**ACTIVITY:** Only the lines below from the one that contains "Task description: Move" through the one that contains "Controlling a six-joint" should appear in your answer, exact and without pictures.

────────────────

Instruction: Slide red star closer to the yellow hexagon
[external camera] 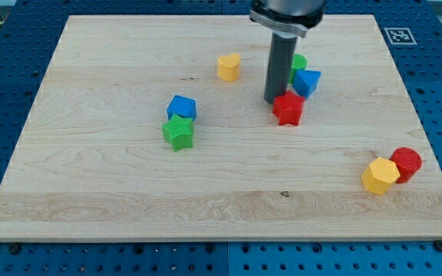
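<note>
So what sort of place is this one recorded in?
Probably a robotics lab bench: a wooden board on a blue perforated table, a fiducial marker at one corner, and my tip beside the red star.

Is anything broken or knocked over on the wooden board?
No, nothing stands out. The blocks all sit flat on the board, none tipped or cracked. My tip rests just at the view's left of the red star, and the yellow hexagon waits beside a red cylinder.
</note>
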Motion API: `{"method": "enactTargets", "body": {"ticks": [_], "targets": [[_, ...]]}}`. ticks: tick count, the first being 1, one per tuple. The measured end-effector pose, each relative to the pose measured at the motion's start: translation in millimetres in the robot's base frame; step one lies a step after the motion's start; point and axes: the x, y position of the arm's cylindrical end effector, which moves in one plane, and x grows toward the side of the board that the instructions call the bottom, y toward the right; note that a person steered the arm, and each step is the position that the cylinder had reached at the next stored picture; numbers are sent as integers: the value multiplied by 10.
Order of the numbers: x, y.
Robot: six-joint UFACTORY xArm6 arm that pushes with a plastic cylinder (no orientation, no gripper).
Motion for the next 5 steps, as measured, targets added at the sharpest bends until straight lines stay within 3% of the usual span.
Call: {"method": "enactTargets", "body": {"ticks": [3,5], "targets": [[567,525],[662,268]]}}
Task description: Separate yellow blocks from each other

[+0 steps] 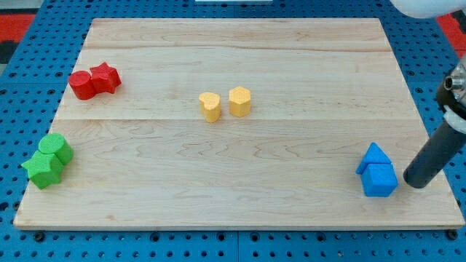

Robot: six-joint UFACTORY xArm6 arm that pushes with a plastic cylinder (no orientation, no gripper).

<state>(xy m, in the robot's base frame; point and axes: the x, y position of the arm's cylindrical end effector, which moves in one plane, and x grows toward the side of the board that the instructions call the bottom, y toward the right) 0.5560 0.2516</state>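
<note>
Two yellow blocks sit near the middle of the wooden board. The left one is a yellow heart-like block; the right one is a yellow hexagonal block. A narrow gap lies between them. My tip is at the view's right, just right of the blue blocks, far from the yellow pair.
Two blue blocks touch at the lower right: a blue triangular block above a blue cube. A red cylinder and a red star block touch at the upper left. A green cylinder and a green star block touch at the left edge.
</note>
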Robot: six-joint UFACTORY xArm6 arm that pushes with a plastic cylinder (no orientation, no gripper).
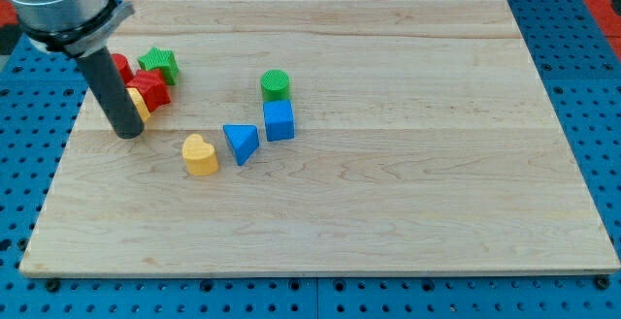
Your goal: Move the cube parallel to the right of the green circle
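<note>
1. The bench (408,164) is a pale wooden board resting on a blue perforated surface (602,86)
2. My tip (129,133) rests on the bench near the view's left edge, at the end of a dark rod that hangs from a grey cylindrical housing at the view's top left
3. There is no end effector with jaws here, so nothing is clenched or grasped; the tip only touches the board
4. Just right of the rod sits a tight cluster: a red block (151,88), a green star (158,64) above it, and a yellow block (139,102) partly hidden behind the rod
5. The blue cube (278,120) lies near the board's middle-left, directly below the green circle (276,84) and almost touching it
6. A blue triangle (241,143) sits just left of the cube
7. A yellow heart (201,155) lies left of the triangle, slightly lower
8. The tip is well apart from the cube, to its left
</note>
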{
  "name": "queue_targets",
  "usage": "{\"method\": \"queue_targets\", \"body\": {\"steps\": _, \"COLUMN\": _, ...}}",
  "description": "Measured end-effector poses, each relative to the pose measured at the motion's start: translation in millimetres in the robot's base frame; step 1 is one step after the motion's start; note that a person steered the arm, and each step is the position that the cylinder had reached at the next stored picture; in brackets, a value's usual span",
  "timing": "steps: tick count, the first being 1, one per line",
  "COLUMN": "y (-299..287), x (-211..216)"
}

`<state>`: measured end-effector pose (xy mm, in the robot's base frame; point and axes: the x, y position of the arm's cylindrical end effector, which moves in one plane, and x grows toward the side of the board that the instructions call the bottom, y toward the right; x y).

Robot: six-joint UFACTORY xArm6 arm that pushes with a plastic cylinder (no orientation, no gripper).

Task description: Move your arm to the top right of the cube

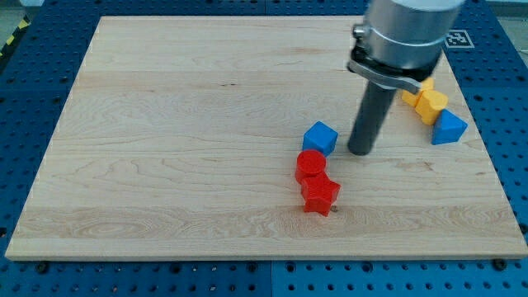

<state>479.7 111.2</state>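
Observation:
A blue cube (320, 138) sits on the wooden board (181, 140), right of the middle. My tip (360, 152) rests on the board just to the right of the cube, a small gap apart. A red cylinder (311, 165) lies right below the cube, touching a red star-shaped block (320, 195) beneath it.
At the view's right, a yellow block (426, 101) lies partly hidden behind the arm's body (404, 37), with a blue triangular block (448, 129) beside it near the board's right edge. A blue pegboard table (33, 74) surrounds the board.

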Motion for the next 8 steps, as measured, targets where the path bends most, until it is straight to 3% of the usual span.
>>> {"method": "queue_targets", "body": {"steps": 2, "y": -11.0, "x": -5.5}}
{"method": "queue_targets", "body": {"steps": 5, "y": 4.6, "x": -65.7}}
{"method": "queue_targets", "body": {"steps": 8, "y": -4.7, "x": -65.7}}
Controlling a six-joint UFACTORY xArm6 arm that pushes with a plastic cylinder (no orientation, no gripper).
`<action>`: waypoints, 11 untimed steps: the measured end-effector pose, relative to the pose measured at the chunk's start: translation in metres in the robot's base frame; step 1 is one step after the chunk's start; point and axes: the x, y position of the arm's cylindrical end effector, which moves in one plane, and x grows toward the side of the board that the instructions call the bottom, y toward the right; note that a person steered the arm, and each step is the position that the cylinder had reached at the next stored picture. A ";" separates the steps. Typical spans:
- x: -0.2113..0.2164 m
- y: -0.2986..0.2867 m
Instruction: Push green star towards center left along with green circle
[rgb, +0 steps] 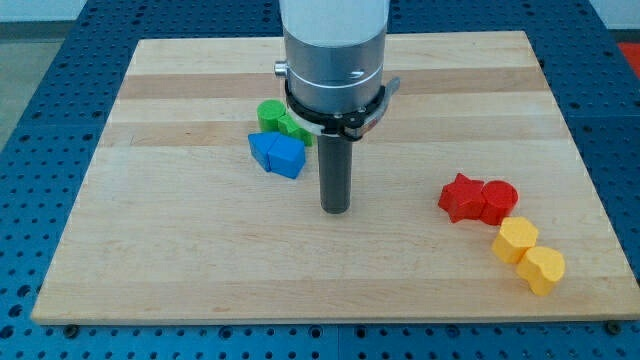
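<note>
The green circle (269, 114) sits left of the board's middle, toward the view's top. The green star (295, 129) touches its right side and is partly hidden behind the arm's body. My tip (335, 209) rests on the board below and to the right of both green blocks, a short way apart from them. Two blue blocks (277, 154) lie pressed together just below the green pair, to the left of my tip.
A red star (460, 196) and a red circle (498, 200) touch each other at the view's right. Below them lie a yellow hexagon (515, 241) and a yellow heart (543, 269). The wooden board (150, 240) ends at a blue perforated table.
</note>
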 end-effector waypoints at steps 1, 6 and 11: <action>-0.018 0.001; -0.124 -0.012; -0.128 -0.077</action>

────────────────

**RESULT:**
Task description: Move your arm to the top right of the cube


<state>479.7 111.2</state>
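Observation:
A blue cube (320, 138) sits on the wooden board (181, 140), right of the middle. My tip (360, 152) rests on the board just to the right of the cube, a small gap apart. A red cylinder (311, 165) lies right below the cube, touching a red star-shaped block (320, 195) beneath it.
At the view's right, a yellow block (426, 101) lies partly hidden behind the arm's body (404, 37), with a blue triangular block (448, 129) beside it near the board's right edge. A blue pegboard table (33, 74) surrounds the board.
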
Motion for the next 8 steps, as measured, targets where the path bends most, until it is straight to 3% of the usual span.
>>> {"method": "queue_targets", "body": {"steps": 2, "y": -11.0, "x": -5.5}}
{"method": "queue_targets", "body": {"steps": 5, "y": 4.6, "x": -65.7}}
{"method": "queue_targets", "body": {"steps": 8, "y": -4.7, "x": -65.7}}
Controlling a six-joint UFACTORY xArm6 arm that pushes with a plastic cylinder (no orientation, no gripper).

This output completes the exercise.